* [ASSIGNED TASK] Through the line with "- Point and" and starting from the first line, return the records below word for word, with pictures left out.

* [DATA SUPPLIED]
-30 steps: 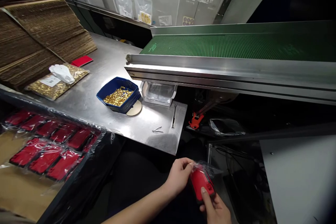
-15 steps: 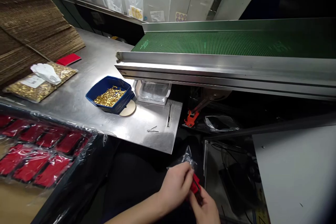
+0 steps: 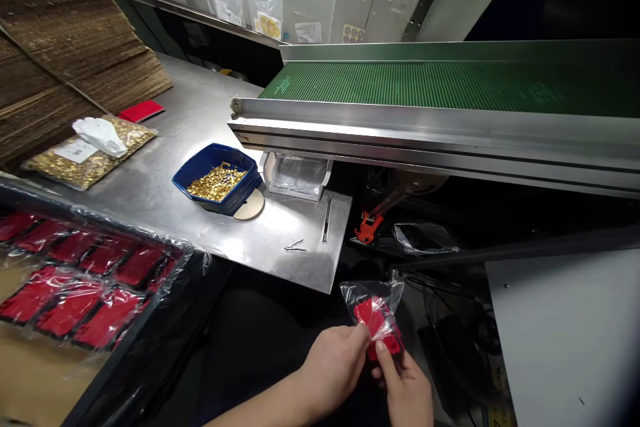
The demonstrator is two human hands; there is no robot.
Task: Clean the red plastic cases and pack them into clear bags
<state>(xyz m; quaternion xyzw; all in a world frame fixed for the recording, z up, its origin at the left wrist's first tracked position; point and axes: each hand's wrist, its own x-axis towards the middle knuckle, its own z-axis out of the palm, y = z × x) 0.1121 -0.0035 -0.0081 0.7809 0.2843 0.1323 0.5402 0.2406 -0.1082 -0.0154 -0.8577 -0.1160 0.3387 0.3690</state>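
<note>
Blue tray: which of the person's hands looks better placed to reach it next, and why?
Probably the left hand: it is nearer the blue tray than the right hand is. Both hold the red item, so the left would first have to let go.

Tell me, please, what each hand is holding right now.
Left hand: closed, holding the red item in a clear bag.
Right hand: closed, holding the same red item.

Clear bag [image 3: 374, 289] now fanned wide; red case [image 3: 371, 313], mostly hidden before, shows again
</note>
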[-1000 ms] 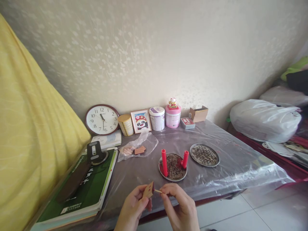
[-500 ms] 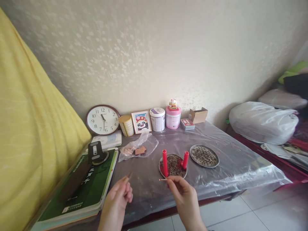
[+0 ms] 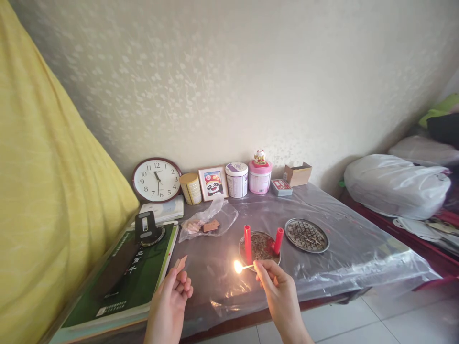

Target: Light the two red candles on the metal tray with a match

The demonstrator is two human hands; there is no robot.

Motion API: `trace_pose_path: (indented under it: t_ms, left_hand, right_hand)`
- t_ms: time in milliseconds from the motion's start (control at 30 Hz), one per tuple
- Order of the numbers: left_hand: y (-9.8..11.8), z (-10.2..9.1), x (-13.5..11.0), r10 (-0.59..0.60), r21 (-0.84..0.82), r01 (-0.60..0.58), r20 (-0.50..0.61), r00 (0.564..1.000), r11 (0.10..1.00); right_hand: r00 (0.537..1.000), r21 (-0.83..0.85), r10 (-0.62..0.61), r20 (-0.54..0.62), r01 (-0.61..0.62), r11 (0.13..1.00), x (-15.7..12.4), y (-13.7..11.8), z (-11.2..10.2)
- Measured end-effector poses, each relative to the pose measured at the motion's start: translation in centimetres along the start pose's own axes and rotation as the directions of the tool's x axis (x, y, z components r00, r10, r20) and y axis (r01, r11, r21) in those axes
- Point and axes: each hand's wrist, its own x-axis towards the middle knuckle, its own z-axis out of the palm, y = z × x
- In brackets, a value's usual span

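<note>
My right hand (image 3: 278,286) pinches a burning match (image 3: 242,266), its flame pointing left just in front of a round metal tray (image 3: 260,246). Two red candles stand on that tray, a taller one (image 3: 247,244) on the left and a shorter tilted one (image 3: 278,240) on the right. Neither candle shows a flame. My left hand (image 3: 172,298) is closed on a small matchbox (image 3: 180,263), held low near the table's front edge, beside the green book (image 3: 125,282).
A second round metal tray (image 3: 307,235) lies to the right. A clear plastic bag (image 3: 210,222), a wall clock (image 3: 157,180), tins, a small framed picture and a cardboard box line the back. Plastic sheeting covers the table (image 3: 340,258). A white bag (image 3: 394,184) lies at the right.
The hands drew apart after the match met the box. The match went from unlit to a bright flame, and my right hand carried it closer to the candles.
</note>
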Motion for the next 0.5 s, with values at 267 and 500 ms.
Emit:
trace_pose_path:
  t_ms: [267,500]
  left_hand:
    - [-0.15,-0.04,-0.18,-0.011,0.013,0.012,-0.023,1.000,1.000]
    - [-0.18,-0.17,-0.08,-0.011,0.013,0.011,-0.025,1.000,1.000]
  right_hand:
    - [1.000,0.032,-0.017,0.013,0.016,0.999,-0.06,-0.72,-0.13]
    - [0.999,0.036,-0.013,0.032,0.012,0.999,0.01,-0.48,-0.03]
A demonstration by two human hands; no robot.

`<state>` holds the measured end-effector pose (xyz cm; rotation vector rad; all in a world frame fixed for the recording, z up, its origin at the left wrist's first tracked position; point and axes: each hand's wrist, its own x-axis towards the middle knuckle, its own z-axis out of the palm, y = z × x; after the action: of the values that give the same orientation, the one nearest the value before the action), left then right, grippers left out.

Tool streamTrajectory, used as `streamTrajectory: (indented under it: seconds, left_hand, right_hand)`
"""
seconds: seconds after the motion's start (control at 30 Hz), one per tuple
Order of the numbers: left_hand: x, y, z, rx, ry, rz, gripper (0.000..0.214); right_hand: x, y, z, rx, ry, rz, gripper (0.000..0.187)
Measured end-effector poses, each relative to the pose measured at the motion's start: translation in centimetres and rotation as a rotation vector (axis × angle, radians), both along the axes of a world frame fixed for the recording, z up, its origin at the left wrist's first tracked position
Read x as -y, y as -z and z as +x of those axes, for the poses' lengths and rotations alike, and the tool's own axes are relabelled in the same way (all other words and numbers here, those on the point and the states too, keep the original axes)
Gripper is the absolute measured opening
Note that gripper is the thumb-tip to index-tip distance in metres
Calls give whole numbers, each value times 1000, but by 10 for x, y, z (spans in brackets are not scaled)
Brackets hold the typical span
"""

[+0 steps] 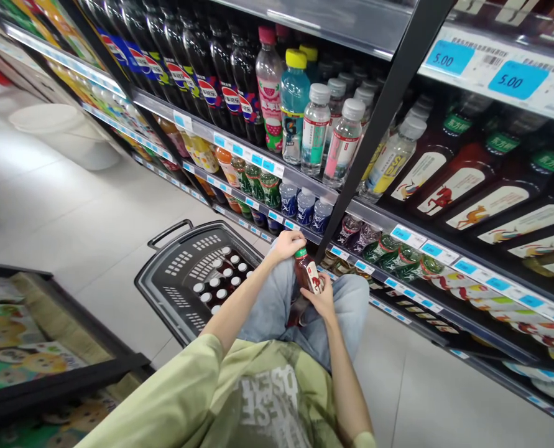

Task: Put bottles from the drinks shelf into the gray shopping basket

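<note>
A dark-brown tea bottle (303, 272), with a green neck band and a pale label with a red figure, is tilted above my lap between my knees. My right hand (321, 298) is wrapped round its lower part. At the top, the fingers of my left hand (286, 245) close over the cap, which they hide. To the left of my legs stands a black shopping basket (174, 294) on the floor. Several white-capped dark bottles (221, 282) stand upright in it, and my left forearm crosses in front of its right side.
Drink shelves (379, 214) run across in front and to the right, stocked with cola bottles (206, 81), water bottles (314, 127) and large tea bottles (454, 186). A white tub (66, 134) stands on the floor at the far left. A display rack (48, 323) is at the lower left.
</note>
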<state>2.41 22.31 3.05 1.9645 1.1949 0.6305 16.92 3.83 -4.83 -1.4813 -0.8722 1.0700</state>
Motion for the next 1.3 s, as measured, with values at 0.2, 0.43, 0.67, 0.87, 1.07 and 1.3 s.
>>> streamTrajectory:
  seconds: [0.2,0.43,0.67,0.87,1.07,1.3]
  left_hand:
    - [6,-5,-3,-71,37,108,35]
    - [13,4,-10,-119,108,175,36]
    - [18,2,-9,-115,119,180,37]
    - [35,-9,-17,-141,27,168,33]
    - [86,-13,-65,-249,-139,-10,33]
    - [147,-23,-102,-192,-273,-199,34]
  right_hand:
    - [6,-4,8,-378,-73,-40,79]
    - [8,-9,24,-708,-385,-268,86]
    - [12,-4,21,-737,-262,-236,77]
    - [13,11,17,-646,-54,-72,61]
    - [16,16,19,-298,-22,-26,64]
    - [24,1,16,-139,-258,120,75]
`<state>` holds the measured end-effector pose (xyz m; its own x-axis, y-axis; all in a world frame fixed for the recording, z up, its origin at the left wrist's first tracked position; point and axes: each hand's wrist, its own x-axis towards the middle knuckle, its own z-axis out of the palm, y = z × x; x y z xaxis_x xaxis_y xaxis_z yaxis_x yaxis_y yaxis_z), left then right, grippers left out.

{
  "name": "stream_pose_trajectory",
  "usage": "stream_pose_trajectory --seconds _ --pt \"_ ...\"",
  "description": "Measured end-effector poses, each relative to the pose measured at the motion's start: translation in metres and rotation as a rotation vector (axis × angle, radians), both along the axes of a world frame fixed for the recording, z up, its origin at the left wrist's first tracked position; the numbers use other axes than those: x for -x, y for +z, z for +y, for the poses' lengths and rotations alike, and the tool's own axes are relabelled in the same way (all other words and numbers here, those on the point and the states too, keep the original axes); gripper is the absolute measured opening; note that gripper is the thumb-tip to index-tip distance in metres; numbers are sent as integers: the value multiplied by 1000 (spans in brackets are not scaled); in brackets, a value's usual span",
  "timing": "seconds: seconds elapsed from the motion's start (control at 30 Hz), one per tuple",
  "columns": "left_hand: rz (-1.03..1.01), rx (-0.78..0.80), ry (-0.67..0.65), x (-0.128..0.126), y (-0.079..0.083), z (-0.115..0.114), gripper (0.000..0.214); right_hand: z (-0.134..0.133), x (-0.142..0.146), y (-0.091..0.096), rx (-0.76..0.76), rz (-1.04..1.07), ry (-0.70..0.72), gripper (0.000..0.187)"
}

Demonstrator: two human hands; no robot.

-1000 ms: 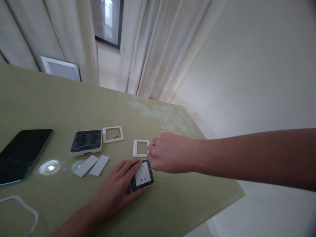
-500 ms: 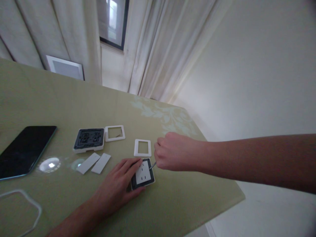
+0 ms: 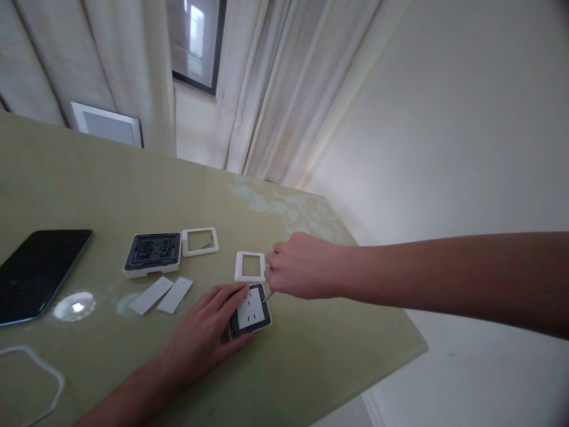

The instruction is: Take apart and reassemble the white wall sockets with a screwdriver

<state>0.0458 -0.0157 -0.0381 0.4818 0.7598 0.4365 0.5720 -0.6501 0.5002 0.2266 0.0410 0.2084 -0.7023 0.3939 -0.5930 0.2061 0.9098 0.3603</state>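
Left hand (image 3: 202,332) gripping socket (image 3: 251,311) between thumb and fingers, by its left part. Right hand (image 3: 300,267) closed in a fist on thin tool (image 3: 267,297), tip at socket's right side. Socket on worktop (image 3: 311,367), face up: white slotted face, dark surround, pale outer edge. Near frame (image 3: 239,270) just beyond it, white. Far frame (image 3: 185,244) has small dark bits within its opening. Box (image 3: 153,252) beside that: pale walls, dark moulded interior. Two white strips (image 3: 151,295) near box.
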Motion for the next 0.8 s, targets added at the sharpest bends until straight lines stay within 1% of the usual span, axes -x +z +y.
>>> stream_pose_trajectory --seconds 0.03,0.17,0.3,0.37,0.43,0.47,0.57,0.63,0.67,0.73,0.8 --pt "-2 2 1 0 -1 0 70 1 -1 0 -6 11 -7 13" --pt "-15 5 -4 0 -1 0 70 0 -5 1 8 34 49 16" --pt "-13 1 -4 1 0 1 69 -2 -8 1 -1 43 -46 17" --pt "-8 -4 -3 1 1 1 68 -1 -10 1 -2 57 -25 23" --pt "-2 -4 -4 2 1 1 67 0 -12 1 -4 66 12 18" --pt "3 -2 -4 2 1 1 67 0 -13 1 -7 66 8 17" --pt "15 0 -9 3 1 2 68 2 -14 3 -4 56 -70 24" --pt "15 1 -5 3 2 2 69 2 -15 4 13 59 -63 24" --pt "14 -1 -3 3 2 2 69 2 -15 4 15 64 -33 24" --pt "13 -7 -4 3 2 1 70 2 -16 4 -4 73 10 17" --pt "12 -11 -9 3 1 1 70 2 -17 3 -44 76 -17 14"
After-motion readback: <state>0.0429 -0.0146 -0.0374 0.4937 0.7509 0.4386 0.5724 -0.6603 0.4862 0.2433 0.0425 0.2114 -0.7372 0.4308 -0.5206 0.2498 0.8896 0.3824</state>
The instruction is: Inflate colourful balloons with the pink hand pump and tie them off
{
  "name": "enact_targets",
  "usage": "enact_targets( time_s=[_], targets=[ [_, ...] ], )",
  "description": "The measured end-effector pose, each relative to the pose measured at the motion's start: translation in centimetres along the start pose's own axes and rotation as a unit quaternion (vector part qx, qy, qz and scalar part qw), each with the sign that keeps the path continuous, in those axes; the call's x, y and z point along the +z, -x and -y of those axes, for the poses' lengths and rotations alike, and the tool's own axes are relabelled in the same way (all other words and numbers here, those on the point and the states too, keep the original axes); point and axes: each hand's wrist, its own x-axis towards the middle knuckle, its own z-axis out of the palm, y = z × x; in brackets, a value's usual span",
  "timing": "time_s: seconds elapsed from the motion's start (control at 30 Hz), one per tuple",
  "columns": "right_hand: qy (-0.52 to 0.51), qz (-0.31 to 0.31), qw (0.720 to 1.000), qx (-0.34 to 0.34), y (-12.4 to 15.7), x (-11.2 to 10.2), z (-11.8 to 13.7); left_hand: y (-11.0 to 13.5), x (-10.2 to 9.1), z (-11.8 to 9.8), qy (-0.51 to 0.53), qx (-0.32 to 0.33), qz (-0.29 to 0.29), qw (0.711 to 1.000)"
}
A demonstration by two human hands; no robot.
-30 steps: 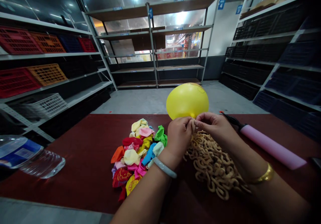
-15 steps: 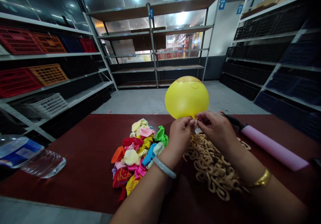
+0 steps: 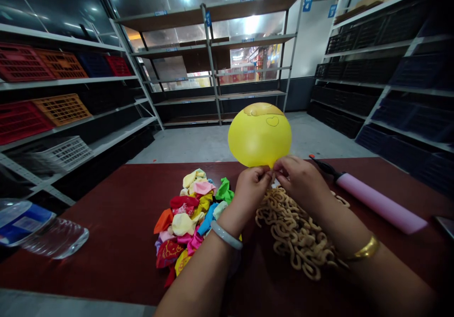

* [THE COMPLETED TASK]
-30 steps: 
-15 steps: 
+0 steps: 
The demonstrator is two human hands; there is no robot.
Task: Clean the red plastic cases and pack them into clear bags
<state>(xyz m; quaternion xyzw; all in a world frame fixed for the recording, z up, its origin at the left wrist's first tracked position; point and axes: each hand's wrist, its own x-axis towards the middle knuckle, its own z-axis out of the palm, y = z × x) 0.1121 -0.0035 -0.0081 0.7809 0.2843 0.1323 0.5402 0.2406 -0.1082 -0.0154 -0.8577 -0.1160 0.3387 0.3690</state>
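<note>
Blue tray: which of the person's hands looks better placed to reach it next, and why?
Probably the left hand: it is nearer the blue tray than the right hand is. Both hold the red item, so the left would first have to let go.

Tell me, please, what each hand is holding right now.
Left hand: closed, holding the red item in a clear bag.
Right hand: closed, holding the same red item.

Clear bag [image 3: 374, 289] now fanned wide; red case [image 3: 371, 313], mostly hidden before, shows again
</note>
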[-1000 ms] 
[-500 ms] 
[+0 ms] 

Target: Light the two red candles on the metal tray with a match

The demonstrator is two human hands; there is no robot.

Motion API: `trace_pose_path: (indented under it: t_ms, left_hand, right_hand)`
- t_ms: time in milliseconds from the motion's start (control at 30 Hz), one per tuple
- Order of the numbers: left_hand: y (-9.8..11.8), z (-10.2..9.1), x (-13.5..11.0), r10 (-0.59..0.60), r21 (-0.84..0.82), r01 (-0.60..0.58), r20 (-0.50..0.61), r00 (0.564..1.000), r11 (0.10..1.00); right_hand: r00 (0.537..1.000), r21 (-0.83..0.85), r10 (-0.62..0.61), r20 (-0.54..0.62), r01 (-0.61..0.62), r11 (0.13..1.00), x (-15.7..12.4), y (-13.7..11.8), z (-11.2..10.2)
- Measured end-effector poses, each relative to the pose measured at the motion's start: translation in centimetres along the start pose's own axes and rotation as the directions of the tool's x axis (x, y, z components r00, r10, r20) and y axis (r01, r11, r21) in those axes
- Point and axes: each hand's wrist, its own x-axis towards the middle knuckle, its own z-axis out of the palm, y = z × x

The response to this exercise is now complete.